Why does The Subterranean Order of Amphibians sound like a secret society? It should probably really be something like The Ancient and Worshipful Subterranean Order of Amphibians, but it's certainly close enough.

Who cut the cheese? I mean the transoceanic 'net cables?

February 6, 2008 7:48am

A tsunami warning device in the Sunda Strait has also gone missing, amid claims that it was "deliberately" removed.

http://news.my.msn.com/regional/article.aspx?cp-documentid=1218801

What's going on down there?

Video of man firing 18 rounds from a pistol in 3 seconds

February 4, 2008 12:39pm

A long time ago, I saw a British army firearms instructor demonstrate rapid-fire using an unmodified SLR (a semi-automatic rifle). I don't know if he used bump-fire; my recollection is that he was moving his trigger finger quickly, rather than pulling the weapon (as in the Wikipedia description of bumpfire). He certainly emptied the magazine with impressive speed.

His shots were also on target, which is probably not the case in this video.

SMS opens public toilets in Finland

February 4, 2008 12:35pm

Bad day: someone steals your cellphone.

Really bad day: they use it to go on a toilet-trashing rampage and you get blamed

New Arbitrary TSA requirement: all electronics out of your bag (cables, too)

February 1, 2008 8:17am

Whenever I've flown recently, I've heard the "laptops out of bags" order. However, no scanner operator has ever yet ordered my bag to be opened up when their instruments revealed it to contain: a digital SLR, a compact point-and-shoot, iPod, chargers for each, cables for each, spare batteries for the cameras, and a monopod and ball-head (my usual load on international flights; on domestic, add a PDA and a cellphone plus more chargers).

Obviously, I'm not an international terrorist (if I was, I might know how you can bring down an aircraft with 101ml of shampoo and the War on Moisture might make some kind of sense to me). Nevertheless, I'd think that whatever mayhem you can wreak with a laptop could also be accomplished with some of the several pounds of electronic kit that I routinely haul around with me.

Not that I'm asking the TSA to make me take any more out of my bags than they do already. I'm just suggesting that their rules might be a little arbitrary.

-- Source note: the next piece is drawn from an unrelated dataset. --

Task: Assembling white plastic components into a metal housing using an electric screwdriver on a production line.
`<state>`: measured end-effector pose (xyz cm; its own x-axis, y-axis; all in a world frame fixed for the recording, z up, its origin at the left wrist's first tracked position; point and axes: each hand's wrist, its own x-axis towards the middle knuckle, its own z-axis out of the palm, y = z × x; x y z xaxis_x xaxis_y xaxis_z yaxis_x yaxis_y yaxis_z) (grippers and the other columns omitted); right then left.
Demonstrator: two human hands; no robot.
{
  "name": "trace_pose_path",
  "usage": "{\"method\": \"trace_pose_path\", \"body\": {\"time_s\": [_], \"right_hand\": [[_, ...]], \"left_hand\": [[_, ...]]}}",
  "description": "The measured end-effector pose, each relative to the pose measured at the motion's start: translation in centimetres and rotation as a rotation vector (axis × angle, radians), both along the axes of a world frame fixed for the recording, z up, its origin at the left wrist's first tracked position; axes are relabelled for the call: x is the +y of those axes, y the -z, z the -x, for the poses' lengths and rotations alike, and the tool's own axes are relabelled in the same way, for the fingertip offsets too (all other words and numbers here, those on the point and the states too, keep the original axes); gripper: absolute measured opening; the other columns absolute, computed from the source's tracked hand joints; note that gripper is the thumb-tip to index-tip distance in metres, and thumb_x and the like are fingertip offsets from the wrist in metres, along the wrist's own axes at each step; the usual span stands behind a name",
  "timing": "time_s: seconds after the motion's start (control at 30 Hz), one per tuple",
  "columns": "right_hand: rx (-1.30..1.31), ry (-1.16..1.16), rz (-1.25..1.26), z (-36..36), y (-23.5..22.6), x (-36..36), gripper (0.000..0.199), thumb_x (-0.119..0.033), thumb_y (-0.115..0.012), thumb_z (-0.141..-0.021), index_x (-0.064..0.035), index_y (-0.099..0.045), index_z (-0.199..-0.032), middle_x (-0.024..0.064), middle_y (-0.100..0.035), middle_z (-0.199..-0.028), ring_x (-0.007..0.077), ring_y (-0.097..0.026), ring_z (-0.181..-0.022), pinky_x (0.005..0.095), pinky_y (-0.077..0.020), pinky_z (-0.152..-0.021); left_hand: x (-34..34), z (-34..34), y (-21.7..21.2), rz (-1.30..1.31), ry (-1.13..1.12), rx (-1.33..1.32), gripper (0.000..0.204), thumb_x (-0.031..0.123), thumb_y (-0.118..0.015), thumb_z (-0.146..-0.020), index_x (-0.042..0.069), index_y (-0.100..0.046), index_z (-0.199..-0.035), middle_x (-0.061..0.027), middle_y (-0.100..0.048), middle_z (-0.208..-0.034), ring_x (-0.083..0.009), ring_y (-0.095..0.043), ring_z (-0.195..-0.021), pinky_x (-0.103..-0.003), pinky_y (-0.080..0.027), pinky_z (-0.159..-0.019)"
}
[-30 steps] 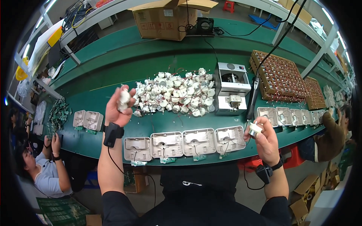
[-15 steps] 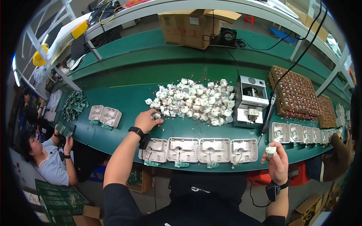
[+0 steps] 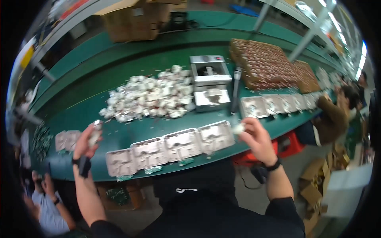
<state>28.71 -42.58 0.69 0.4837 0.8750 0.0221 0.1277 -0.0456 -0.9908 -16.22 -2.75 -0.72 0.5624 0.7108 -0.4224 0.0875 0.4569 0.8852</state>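
Observation:
My left hand point(image 3: 85, 143) is raised at the left of the row of housings, its fingers closed round a small white part with a silvery end point(image 3: 95, 137). At the right end of the row, my right hand point(image 3: 258, 137) pinches another small white part point(image 3: 239, 128). Both parts are blurred. Between my hands lie several pale open plastic housings point(image 3: 149, 152) in a slanting row, with green circuit boards point(image 3: 185, 161) at their front edges. Behind them is a heap of similar white parts point(image 3: 152, 95) with reddish wires.
A silver bench machine point(image 3: 211, 83) stands right of the heap, beside a dark handheld tool point(image 3: 236, 91). Further right are brown trays of small parts point(image 3: 264, 63) and more housings point(image 3: 254, 107). Circuit boards point(image 3: 41, 142) lie at far left. Co-workers sit at both sides.
My left hand has left the heap's edge and come nearer, lifting a white part. My right hand still holds its part, now closer to the housings. The view has turned right.

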Motion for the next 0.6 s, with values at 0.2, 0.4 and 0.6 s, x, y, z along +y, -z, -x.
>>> {"method": "trace_pose_path", "body": {"time_s": [0.2,0.4,0.6], "right_hand": [[-0.431,0.014,0.128,0.2,1.4,1.0,0.027,-0.007,-0.072,-0.092,0.0028,-0.063,-0.115,0.0110,-0.070,-0.100,0.0177,-0.069,-0.088,0.0300,-0.0550,-0.080],[-0.535,-0.008,0.158,0.9,2.6,1.1,0.021,-0.007,-0.073,-0.090,0.0016,-0.066,-0.108,0.0119,-0.069,-0.096,0.0208,-0.069,-0.082,0.0308,-0.0552,-0.076],[-0.787,-0.116,0.083,1.3,3.3,2.1,0.023,-0.008,-0.075,-0.087,-0.0018,-0.067,-0.107,0.0112,-0.068,-0.095,0.0254,-0.068,-0.078,0.0339,-0.0545,-0.071]], "left_hand": [[-6.3,-3.4,0.0,0.183,-0.028,-0.360,0.040,0.032,-0.049,-0.107,0.007,-0.049,-0.138,-0.0078,-0.060,-0.104,-0.0120,-0.056,-0.071,-0.017,-0.034,-0.036],[-13.8,-8.2,2.1,0.112,0.105,-0.482,0.040,0.028,-0.052,-0.105,0.005,-0.048,-0.137,-0.0099,-0.062,-0.106,-0.0134,-0.057,-0.075,-0.018,-0.036,-0.038],[-11.1,-8.3,2.6,0.050,-0.138,-0.454,0.044,0.024,-0.052,-0.105,0.004,-0.044,-0.143,-0.0101,-0.063,-0.111,-0.0115,-0.055,-0.077,-0.017,-0.037,-0.039]]}}
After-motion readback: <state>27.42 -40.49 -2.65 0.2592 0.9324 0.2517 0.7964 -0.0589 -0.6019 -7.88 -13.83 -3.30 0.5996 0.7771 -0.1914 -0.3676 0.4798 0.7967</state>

Of course the last thing that we want is for them to be less arbitrary, because if they take the "We must defend against all imaginable and some unimaginable threats" principle to its illogical conclusion, it'll be cavity searches all round before being loaded onto the plane naked and handcuffed. Assuming your name is even on the May-Fly List, of course.

The basic problem with the TSA from the traveler's point of view, and the reason why no protests will ever cause a reversal of any policy they choose to mandate (or invent on the spur of the moment) can be summed up as follows: they've got all day. You haven't.

Rules for life

February 1, 2008 7:51am

With due respect, these strike me as mostly insipid or obvious. Still, I'm glad whoever wrote them out limited themselves to making a single sign, rather than writing an entire kitschy self-help book called "Who moved the parachute for my chicken soup from Venus?" (that will no doubt come later).

The one that disturbs me the most is: "Be self-disciplined. This means finding someone wise or smart and choosing to follow them."

That's not _my_ understanding of what it means to be self-disciplined. Personally, I think the world could use a little less blind obedience and a few more people learning to think for themselves. But that's just me ...

Social relationships in the Bible graphed

January 25, 2008 11:33am

I am thrilled by the idea of a semantic network with links titled "begat", "smote" and "coveted". So much more interesting than the boring "is-a", "owns", and "knows" that you get in introductory AI classes.

Little people concealed in hockey bags fleece Swedish bus passengers

January 22, 2008 9:53am

Oh man ... what if there were _two_ little people loaded by different gangs on the same bus? And they both got out of their cases and started fighting in the hold, while the bus is on the freeway?

But the police have planted a third little person in another bag, and at the height of the fight, he breaks out and tries to arrest them. But he's in plainclothes, so the little FBI agent in the fourth bag doesn't believe he's a cop. And ...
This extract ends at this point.